- _What you are asked to do_:
Report each line of the entries that includes "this" by copying it.

- _Listed records_:

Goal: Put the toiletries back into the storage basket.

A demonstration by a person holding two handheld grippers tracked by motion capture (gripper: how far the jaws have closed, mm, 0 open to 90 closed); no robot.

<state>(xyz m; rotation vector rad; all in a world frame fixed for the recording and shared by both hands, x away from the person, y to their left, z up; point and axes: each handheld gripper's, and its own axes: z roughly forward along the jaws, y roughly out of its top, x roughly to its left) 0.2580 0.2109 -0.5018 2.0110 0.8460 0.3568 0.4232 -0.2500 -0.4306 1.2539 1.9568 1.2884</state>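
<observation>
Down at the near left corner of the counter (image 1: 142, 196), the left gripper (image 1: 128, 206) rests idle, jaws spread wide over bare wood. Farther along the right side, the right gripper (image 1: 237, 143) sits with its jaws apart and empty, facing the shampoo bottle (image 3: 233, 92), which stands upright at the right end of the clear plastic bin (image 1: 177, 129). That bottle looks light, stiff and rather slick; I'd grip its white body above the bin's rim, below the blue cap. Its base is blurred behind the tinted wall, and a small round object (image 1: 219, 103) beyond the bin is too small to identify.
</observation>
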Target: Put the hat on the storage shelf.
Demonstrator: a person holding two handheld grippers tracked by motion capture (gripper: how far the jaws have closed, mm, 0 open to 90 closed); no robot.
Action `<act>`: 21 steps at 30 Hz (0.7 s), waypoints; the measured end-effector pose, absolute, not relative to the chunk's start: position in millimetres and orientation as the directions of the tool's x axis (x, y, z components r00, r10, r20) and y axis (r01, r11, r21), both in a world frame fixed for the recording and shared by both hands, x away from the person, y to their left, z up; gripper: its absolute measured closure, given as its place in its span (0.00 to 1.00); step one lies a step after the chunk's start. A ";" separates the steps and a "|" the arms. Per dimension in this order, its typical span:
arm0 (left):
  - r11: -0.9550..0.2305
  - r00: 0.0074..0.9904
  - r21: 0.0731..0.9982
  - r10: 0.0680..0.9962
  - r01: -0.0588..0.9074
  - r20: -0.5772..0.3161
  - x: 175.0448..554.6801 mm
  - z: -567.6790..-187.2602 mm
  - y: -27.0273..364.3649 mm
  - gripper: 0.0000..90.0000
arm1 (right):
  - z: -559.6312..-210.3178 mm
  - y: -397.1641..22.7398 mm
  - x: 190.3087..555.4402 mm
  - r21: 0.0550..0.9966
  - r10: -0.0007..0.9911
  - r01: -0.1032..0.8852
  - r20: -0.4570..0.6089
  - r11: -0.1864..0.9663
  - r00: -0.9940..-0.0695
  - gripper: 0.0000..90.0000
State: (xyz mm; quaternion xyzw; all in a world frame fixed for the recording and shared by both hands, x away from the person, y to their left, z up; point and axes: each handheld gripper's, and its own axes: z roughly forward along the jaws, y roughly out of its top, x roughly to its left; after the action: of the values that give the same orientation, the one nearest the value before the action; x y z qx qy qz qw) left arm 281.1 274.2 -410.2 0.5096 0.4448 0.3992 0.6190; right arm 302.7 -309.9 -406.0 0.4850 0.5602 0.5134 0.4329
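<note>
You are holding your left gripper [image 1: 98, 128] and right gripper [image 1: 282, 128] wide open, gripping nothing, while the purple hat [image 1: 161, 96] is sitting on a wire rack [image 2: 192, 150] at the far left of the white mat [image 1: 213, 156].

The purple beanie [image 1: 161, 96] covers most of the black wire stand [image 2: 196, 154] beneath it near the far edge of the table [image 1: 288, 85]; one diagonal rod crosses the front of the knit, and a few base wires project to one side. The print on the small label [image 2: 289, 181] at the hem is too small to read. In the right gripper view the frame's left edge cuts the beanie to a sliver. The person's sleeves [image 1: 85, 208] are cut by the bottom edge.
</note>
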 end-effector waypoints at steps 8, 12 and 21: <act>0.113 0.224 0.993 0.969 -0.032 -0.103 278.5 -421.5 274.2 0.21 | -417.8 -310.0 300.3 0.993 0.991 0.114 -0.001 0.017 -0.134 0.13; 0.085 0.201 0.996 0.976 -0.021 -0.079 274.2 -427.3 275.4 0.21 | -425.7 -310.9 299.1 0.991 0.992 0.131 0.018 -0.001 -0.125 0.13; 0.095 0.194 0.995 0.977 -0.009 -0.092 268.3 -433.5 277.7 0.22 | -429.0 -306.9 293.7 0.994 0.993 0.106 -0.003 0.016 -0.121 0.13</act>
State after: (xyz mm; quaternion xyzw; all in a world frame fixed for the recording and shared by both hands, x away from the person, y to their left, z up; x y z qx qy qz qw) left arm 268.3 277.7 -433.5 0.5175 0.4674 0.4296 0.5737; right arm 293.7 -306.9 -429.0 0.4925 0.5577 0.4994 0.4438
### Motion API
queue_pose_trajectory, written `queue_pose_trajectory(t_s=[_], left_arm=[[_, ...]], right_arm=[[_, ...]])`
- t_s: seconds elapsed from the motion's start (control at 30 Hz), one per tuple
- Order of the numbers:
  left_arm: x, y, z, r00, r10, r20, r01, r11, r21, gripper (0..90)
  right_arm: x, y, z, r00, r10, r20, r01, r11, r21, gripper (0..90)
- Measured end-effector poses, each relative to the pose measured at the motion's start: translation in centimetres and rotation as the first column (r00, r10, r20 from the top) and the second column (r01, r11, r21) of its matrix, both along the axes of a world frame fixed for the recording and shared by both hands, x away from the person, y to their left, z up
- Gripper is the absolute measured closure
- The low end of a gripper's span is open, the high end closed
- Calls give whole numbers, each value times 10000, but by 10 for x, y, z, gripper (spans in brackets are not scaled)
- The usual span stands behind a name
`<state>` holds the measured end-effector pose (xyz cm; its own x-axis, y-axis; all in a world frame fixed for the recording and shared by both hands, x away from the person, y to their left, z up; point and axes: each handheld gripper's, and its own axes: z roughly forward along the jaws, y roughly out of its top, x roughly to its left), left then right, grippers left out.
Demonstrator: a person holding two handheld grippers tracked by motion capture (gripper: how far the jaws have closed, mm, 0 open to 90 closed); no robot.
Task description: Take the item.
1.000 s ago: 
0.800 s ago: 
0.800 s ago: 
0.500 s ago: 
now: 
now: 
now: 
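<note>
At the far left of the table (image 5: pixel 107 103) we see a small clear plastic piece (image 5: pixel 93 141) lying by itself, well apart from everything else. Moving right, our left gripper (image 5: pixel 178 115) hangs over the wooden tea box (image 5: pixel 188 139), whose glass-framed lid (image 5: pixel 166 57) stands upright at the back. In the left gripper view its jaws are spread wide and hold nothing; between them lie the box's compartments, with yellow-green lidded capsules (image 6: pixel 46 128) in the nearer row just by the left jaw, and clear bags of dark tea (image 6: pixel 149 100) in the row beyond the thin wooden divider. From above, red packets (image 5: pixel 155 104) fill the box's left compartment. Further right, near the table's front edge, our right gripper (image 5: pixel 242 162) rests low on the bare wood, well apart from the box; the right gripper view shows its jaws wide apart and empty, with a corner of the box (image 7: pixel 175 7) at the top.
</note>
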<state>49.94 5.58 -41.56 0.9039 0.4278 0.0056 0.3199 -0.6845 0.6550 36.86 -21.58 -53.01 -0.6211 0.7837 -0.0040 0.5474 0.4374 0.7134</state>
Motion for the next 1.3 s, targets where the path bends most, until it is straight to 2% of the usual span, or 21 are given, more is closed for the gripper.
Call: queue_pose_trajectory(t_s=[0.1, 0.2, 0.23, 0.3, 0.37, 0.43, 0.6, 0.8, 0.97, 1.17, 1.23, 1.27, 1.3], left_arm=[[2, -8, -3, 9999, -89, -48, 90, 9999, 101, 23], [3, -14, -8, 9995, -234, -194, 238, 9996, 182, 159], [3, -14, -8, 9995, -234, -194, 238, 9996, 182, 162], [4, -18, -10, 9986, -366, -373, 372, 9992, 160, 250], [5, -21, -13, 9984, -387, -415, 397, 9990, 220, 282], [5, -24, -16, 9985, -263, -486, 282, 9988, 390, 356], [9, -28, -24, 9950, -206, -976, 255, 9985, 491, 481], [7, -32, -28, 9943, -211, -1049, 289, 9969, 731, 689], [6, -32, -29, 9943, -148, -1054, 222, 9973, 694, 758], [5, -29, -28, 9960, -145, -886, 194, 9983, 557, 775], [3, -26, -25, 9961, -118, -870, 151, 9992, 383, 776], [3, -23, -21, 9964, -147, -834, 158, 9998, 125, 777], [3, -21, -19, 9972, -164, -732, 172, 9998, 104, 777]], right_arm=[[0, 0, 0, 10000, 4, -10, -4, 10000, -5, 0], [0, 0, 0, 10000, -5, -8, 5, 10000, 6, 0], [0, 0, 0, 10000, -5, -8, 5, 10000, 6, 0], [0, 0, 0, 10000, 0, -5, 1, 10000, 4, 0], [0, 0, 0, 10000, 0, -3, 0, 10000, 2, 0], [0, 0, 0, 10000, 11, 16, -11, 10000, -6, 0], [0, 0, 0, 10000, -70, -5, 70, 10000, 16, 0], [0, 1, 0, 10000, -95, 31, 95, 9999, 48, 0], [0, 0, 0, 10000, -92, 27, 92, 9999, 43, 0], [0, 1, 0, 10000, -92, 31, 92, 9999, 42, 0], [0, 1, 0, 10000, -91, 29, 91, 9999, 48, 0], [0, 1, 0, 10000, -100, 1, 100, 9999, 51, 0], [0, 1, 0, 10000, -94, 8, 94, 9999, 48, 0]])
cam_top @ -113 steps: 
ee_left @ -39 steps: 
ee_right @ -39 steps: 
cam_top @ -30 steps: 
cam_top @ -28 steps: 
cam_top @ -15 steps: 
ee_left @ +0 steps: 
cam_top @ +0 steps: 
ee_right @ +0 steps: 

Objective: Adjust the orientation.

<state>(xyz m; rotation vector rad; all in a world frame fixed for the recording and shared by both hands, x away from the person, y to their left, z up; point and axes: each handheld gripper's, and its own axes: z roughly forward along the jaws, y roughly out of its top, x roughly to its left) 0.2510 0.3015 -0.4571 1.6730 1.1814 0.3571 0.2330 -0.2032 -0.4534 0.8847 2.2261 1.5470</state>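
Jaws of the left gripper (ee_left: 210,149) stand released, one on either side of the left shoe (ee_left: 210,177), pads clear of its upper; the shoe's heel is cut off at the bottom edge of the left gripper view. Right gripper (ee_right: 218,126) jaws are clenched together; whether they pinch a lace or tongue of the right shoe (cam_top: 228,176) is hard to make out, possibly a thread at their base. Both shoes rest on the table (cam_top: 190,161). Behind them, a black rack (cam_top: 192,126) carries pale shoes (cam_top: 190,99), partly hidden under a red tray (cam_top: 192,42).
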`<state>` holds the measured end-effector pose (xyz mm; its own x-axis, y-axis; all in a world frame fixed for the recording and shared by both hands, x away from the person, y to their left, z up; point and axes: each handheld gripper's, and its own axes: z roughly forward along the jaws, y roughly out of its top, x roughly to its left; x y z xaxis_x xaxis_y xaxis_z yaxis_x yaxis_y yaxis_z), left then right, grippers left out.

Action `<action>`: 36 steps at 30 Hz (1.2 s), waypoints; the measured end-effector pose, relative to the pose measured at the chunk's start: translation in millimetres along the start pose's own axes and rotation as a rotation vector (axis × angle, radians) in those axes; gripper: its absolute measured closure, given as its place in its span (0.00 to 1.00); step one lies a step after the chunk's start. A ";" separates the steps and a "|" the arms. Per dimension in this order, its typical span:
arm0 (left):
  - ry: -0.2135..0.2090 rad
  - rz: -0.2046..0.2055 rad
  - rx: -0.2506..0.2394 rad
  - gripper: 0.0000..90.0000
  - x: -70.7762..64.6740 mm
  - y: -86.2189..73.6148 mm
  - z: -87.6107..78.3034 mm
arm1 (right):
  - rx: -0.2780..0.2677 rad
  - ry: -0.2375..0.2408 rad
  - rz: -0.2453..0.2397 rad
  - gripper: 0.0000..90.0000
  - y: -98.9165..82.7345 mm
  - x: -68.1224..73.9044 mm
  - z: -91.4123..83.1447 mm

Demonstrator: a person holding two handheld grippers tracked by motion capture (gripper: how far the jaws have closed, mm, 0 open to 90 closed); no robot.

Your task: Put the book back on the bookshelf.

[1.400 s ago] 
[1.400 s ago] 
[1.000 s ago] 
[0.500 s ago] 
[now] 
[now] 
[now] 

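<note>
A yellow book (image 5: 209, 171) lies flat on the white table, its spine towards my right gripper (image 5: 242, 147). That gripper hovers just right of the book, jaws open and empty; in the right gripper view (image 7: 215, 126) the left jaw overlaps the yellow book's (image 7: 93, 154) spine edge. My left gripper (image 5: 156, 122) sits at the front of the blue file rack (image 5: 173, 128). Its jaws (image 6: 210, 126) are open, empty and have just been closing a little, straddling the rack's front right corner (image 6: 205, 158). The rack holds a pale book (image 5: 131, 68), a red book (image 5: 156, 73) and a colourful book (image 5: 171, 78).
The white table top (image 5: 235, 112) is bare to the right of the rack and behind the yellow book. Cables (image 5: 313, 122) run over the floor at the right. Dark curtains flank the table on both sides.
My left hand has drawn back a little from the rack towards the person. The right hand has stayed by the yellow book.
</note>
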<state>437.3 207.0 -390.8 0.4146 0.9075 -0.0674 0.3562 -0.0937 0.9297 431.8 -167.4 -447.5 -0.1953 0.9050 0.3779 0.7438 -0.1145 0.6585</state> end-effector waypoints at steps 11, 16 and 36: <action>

- _Answer space_:
Action `<act>`: 21 steps at 30 Hz (0.7 s), waypoints; the measured end-effector pose, absolute, not relative to the chunk's start: position in millimetres and orientation as the directions of the tool's x axis (x, y, z components r00, r10, r20) and y axis (r01, r11, r21), both in a world frame fixed for the recording and shared by both hands, x away from the person, y to their left, z up; gripper: its absolute measured closure, given as its place in its span (0.00 to 1.00); step one lies a step after the chunk's start. A ";" separates the steps and a "|" the arms. Per dimension in this order, its typical span:
Action `<action>`: 36 steps at 30 Hz (1.2 s), waypoints; the measured end-effector pose, relative to the pose measured at the chunk's start: translation in millimetres along the start pose's own axes and rotation as a rotation vector (axis × angle, radians) in those axes; gripper: its absolute measured closure, given as its place in its span (0.00 to 1.00); step one lies a step after the chunk's start. A ";" separates the steps and a "|" the arms. Per dimension in this order, its typical span:

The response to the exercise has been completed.